▶ _EXERCISE PROMPT_: Locate each line with the string "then" in the listing below and copy it.

>>>

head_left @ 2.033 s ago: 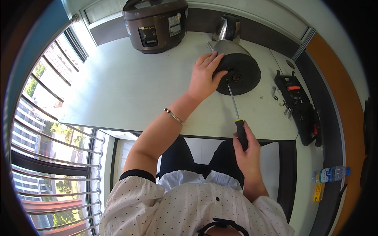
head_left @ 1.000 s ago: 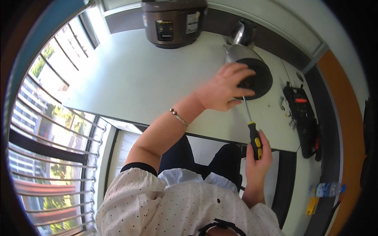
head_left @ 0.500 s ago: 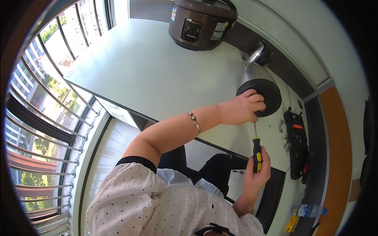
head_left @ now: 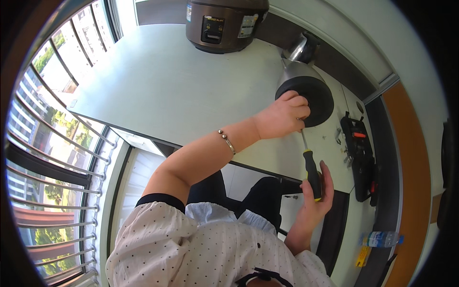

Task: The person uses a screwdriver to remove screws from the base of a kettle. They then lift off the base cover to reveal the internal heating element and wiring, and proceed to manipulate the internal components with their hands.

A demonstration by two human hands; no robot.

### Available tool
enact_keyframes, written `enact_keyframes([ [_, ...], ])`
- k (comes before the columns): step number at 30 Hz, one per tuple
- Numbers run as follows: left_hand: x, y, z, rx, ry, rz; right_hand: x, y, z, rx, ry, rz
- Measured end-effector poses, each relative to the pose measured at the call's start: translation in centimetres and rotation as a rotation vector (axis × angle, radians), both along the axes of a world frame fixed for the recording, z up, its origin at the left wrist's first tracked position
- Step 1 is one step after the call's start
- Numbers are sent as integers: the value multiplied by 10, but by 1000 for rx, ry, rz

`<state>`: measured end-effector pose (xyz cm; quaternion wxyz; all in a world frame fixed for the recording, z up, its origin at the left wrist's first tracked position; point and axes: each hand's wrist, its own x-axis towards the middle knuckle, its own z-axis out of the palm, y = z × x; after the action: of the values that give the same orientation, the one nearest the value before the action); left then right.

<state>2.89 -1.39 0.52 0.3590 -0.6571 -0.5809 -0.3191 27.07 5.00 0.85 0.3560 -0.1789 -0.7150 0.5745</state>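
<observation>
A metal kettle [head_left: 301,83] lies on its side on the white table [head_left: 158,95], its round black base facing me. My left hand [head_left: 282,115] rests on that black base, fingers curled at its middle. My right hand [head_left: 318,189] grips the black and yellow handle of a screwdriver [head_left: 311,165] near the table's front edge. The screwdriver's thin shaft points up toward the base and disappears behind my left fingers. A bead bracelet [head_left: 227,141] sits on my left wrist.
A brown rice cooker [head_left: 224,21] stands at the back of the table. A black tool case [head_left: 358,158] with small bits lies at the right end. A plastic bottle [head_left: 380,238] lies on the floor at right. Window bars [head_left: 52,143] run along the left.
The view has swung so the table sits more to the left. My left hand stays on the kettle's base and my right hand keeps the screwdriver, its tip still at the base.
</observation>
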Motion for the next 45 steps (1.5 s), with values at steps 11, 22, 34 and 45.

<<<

▶ _PROBLEM SOLUTION_:
Task: The person uses a screwdriver to remove screws from the base of a kettle. They then lift off the base cover to reveal the internal heating element and wiring, and proceed to manipulate the internal components with their hands.
`<state>`: measured end-effector pose (xyz cm; quaternion wxyz; all in a world frame fixed for the recording, z up, its origin at the left wrist's first tracked position; point and axes: each hand's wrist, its own x-axis towards the middle knuckle, its own z-axis out of the palm, y = z × x; after the action: of the values that give the same orientation, the one nearest the value before the action); left then right.

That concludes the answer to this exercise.